Zig was nodding. “A precog. Yeah. That wouldn’t be so bad.” He might not think so if he’d just spent a week with Lisa, but I didn’t mention that.

“Caitlin…she can’t stop talking about you. You made a pretty big impression on her.” I’d kind of thought that both of Zig’s kids were psych-groupies, but when I saw the way he was still avoiding eye contact, I realized that it was probably something more, that Caitlin might’ve had it as bad for psychs as Jacob does. I jammed the palm of my hand against my right eye and rubbed. Poor Zig. At least Robbie wasn’t the one with the crush, though I figured that was a notion I’d be better off keeping to myself.

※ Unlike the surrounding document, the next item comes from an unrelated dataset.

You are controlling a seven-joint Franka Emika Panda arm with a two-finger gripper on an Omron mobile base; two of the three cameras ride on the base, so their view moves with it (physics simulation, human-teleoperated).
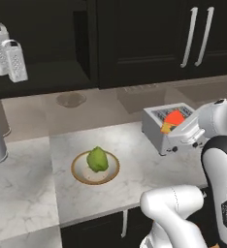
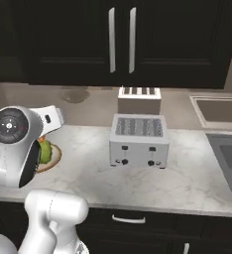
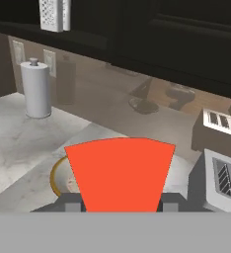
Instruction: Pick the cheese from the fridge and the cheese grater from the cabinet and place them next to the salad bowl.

“So…if that’s everything….” Zig wanted to get me out of the car so bad I could practically taste it. The two of us were even, as far as I was concerned. Of everyone I knew that had to sign a stupid stack of documents to protect my “privacy,” he’d volunteered the most information with the least prompting. And we weren’t even all that buddy-buddy.

“Just one more thing.” I thought I might be able to milk a final favor out of him since he was feeling guilty, and there was a loose end I had to tie up. “I need a ride.” Zig stared at his windshield for a long moment, and then nodded. “Fine. Where?”

“Downtown.”

“Now?”

The longer I thought about it, the harder it would be, and the more likely Zig would back out, too. I sure as hell didn’t want to go there alone. “Now.” I told Zig where I needed to go. He checked his rearview, put the car in gear and pulled away from the curb.

I swallowed an Auracel and watched the scenery go by while Zig navigated the Dan Ryan.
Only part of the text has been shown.